New Tests for Syphilis: Rational Design of
a PCR Method for Detection of Treponema pallidum in
Clinical Specimens Using Unique Regions of the DNA Polymerase
I Gene
Hsi
Liu,*
Berta
Rodes,
C.-Y.
Chen, and
Bret
Steiner
Centers for Disease Control and Prevention,
Atlanta, Georgia 30333
Received 14 December 2000/Returned for modification 18
January 2001/Accepted 21 February 2001
A sensitive and specific PCR method to detect
Treponema pallidum in clinical specimens was
developed. PCR primers were designed based on two unique features of
the DNA polymerase I gene (polA). The first distinctive
characteristic is that the region codes for a high cysteine content and
has low homology with similar regions of DNA polymerase I gene from
known microorganisms. The second unique feature is the presence of four
insertions in the gene. PCR tests using primers designed on the
basis these regions reacted with various pathogenic T. pallidum subspecies but did not react with nonpathogenic
treponemal species or other spirochetes. An additional 59 species of
bacteria and viruses, including those that cause genital ulcers, tested
negative. This PCR method is extremely robust and sensitive. The
detection limit is about 10 to 25 organisms when analyzed on gel.

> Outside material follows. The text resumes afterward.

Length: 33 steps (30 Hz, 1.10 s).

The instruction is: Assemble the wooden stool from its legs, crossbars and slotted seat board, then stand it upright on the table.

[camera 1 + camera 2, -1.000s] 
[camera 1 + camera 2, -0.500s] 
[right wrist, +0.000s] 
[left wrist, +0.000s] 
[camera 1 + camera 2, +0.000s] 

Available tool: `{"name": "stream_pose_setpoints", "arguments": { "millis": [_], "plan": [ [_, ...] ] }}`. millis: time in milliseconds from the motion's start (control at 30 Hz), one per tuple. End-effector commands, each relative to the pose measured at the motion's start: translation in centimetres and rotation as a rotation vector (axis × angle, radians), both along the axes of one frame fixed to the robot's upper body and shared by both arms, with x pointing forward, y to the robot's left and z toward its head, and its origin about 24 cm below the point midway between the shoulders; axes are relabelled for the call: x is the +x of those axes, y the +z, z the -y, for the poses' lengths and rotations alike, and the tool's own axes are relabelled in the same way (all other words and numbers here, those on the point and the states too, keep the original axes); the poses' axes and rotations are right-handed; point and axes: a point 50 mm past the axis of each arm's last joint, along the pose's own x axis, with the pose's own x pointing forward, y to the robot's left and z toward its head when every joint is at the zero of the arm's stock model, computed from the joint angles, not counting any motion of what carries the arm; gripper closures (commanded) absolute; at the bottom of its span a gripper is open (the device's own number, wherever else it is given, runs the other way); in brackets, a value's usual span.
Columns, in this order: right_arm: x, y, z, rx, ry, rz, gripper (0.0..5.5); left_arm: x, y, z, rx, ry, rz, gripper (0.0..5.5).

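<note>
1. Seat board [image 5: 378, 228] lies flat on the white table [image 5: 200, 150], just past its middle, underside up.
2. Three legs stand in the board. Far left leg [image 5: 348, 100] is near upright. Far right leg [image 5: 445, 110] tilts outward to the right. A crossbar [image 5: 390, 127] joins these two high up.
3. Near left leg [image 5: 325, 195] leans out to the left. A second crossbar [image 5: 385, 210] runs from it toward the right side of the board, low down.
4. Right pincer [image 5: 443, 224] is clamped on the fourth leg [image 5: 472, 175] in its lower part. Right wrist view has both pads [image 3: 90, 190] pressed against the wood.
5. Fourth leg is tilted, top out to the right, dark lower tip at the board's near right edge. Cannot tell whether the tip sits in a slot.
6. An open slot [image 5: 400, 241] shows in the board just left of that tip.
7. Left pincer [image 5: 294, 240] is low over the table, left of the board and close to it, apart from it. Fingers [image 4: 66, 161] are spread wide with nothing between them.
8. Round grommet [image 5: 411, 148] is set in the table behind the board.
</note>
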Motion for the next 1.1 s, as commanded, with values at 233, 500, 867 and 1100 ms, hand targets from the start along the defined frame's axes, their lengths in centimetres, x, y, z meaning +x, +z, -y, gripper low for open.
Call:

However, the analytic sensitivity can be increased by at least 1 log,
to a detection limit of a single organism, when the ABI 310 Prism
Genetic Analyzer is used to detect fluorescence-labeled amplicons.
We further used this test in a clinical setting and compared the
results with results from a previously reported multiplex-PCR test (for
T. pallidum, Haemophilus ducreyi, and herpes simplex
virus). We tested 112 genital ulcer specimens by the polA
PCR, obtaining a sensitivity of 95.8% and a specificity of 95.7%.
These results suggest that the polA PCR is applicable as a
routine clinical diagnostic test for syphilis.
*
Corresponding author. Mailing address: Centers for
Disease Control and Prevention, 1600 Clifton Rd., Mail Stop D13,
Atlanta, GA 30333. Phone: (404) 639-3348. Fax: (404) 639-3976. E-mail: hcl6{at}cdc.gov.
Journal of Clinical Microbiology, May 2001, p. 1941-1946, Vol. 39, No. 5
0095-1137/01/$04.00+0 DOI: 10.1128/JCM.39.5.1941-1946.2001
Copyright © 2001, American Society for Microbiology. All rights reserved.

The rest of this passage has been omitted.